Challenges on the road to automation
Automation is often pitched as a magic formula for cost reduction. Most automation conversations focus on technology – that’s the easy part. However, we believe that strategies that are only technology-led without people at the centre can create challenges and setbacks. A digital transformation that sets out to automate an enterprise should be backed up by robust strategies for change and communication, and support people as they transition into new roles, learn new skills and adapt to the new digital ecosystem. At Baringa, we work holistically across people, process, and business functions to ensure that automation initiatives are deployed, embraced and scaled effectively. In our experience, here are the biggest pain points that organisations are likely to encounter on their intelligent automation journeys:
Management vision and support
Some key stakeholders may be cautious of new technologies. If unaddressed, their concerns can inhibit the growth and success of the automation programme. To prevent this scenario, key stakeholders must be engaged early on and throughout the project. The team leading the deployment must demonstrate a strong value proposition and clearly articulate the benefits that the automation solution will bring. It’s important to set realistic timescales for benefit realisation, and be aware that some vendors may exaggerate ROI payback times. Moreover, successful IA programmes need strategic leadership and sponsorship from the C-Suite. This ensures that the programme focuses on transforming the overall business and operating model, rather than being a siloed project within a single business unit.
Cost and efficiency
Some IA technologies come with significant upfront costs. To make the most of these solutions, organisations should ensure they have a suitable pipeline of use-cases to justify the investment, otherwise the programmes can lose momentum. In our experience, approximately 70% of RPA projects plateau at fewer than 50 bots.
Business processes and requirements are constantly evolving, so organisations must plan how they will manage changes to their IA solutions. One option that works well is setting up a centre of excellence to maintain IA solutions, capture and govern any changes required, and monitor performance. At a strategic level, an IA CoE can become the centre of enterprise digitisation; and can be used to monitor the organisations’ digital transformation progress.
CIOs should understand and anticipate the impact of IA on their workforce. They should identify the skills their employees will need for the IA transformation, and develop appropriate training and development plans. Existing skills that can be applied differently to best complement IA should be sought out and nurtured. As technologies progress, human skills evolve – job designs should change to reflect this shift.

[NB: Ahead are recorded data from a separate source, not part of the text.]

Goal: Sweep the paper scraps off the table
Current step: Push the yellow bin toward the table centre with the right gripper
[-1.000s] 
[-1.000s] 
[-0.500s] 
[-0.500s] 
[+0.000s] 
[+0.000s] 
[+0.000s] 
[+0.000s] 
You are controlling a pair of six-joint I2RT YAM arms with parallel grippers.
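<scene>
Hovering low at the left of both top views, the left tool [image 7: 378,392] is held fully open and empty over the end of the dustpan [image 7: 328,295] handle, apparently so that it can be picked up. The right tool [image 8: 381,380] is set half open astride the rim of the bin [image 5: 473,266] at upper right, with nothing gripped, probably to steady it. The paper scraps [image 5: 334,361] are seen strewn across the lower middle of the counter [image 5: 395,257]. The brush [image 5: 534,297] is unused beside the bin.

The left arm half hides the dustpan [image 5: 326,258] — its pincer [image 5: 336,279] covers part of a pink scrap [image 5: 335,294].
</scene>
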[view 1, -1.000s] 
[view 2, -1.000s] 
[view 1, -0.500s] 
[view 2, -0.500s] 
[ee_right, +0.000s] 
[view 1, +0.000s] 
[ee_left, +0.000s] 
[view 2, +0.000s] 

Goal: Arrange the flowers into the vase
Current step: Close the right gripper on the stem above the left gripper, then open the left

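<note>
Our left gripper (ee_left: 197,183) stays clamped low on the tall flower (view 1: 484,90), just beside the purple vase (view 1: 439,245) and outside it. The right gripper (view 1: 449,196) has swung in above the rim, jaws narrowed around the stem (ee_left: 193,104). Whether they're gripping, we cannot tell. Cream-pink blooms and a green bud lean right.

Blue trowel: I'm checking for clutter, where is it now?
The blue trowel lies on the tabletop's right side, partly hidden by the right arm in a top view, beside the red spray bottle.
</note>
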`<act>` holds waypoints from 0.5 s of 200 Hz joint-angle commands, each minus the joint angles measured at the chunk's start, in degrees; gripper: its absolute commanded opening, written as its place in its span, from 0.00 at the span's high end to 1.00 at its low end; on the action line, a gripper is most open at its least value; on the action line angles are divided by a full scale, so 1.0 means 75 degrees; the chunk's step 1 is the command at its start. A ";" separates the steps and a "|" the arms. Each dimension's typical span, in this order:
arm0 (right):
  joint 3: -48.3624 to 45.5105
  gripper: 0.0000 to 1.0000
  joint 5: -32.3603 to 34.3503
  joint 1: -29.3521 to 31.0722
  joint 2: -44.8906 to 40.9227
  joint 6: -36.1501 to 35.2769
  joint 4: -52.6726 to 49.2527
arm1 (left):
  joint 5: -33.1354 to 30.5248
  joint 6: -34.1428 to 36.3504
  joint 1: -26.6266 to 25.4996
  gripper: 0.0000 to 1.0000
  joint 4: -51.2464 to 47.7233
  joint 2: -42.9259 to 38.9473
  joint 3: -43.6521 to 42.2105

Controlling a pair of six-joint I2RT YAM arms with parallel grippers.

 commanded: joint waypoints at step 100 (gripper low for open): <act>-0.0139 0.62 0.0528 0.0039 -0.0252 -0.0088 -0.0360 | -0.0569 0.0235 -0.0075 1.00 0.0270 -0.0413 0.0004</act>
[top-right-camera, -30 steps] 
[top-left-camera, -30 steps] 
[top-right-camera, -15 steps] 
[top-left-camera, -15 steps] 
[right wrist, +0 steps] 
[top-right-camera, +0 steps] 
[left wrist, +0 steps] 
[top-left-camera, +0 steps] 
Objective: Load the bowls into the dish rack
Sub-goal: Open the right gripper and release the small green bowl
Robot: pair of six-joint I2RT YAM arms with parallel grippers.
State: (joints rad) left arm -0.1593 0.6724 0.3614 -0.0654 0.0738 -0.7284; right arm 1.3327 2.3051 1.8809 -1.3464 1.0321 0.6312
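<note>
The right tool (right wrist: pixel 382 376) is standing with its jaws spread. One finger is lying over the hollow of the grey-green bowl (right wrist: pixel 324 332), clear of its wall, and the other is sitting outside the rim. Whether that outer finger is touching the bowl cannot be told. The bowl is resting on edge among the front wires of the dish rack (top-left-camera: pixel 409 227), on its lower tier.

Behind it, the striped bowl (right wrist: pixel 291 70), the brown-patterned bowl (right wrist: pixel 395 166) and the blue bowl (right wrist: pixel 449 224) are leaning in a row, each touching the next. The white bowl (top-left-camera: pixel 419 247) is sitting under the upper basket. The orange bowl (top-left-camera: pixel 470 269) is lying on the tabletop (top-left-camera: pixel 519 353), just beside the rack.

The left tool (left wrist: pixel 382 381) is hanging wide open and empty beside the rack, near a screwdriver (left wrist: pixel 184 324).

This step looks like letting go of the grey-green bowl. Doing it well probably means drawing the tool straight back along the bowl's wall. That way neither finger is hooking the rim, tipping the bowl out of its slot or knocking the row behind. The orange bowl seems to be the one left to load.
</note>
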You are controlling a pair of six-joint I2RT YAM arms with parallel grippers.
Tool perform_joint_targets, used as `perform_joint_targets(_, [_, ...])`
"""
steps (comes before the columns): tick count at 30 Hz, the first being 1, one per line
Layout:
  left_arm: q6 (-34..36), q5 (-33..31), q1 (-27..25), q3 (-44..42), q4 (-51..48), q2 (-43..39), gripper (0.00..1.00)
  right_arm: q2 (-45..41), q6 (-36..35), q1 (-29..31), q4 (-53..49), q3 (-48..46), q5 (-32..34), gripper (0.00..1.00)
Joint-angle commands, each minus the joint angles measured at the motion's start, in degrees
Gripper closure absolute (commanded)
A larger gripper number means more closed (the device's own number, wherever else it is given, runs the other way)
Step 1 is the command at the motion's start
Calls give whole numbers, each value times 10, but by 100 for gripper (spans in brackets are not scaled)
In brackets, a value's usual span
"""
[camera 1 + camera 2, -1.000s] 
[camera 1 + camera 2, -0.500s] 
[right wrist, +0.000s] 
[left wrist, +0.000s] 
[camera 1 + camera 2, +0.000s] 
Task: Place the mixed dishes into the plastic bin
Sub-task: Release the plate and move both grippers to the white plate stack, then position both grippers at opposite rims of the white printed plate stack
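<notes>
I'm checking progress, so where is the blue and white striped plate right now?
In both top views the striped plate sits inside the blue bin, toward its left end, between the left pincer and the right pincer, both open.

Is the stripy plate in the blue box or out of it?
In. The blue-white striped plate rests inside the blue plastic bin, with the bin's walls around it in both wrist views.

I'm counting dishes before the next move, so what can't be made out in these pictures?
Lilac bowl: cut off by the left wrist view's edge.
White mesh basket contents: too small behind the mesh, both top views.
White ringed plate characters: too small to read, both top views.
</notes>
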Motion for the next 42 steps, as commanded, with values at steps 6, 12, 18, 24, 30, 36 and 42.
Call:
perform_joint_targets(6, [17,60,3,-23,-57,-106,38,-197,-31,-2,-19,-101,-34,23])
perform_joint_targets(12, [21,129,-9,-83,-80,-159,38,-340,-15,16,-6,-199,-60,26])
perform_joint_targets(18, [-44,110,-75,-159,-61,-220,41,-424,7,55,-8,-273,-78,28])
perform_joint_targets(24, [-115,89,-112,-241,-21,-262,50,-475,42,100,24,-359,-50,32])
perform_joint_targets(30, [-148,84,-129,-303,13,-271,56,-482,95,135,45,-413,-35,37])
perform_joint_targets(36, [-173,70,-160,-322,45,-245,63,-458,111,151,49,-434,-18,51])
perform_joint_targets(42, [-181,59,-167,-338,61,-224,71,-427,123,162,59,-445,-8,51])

When choosing a process to automate, it is important to think through how the automation will impact customer experience – whether that is an external customer, or an employee interacting with an application or system. Processes should be redesigned to be customer-centric and outcome-focused.
Vendor and technology selection
A tools-first approach is one of the main reasons why many IA implementations fail. When departments buy IA technologies in isolation, without an overall strategic view of the enterprise, they can end up with disjointed solutions that offer limited potential. Furthermore, the technology selected must integrate with and complement the existing technology stack. Often, there will need to be several technologies working together, so it’s important to define the target state and consider it during the tool selection, to ensure that all the technologies integrate smoothly.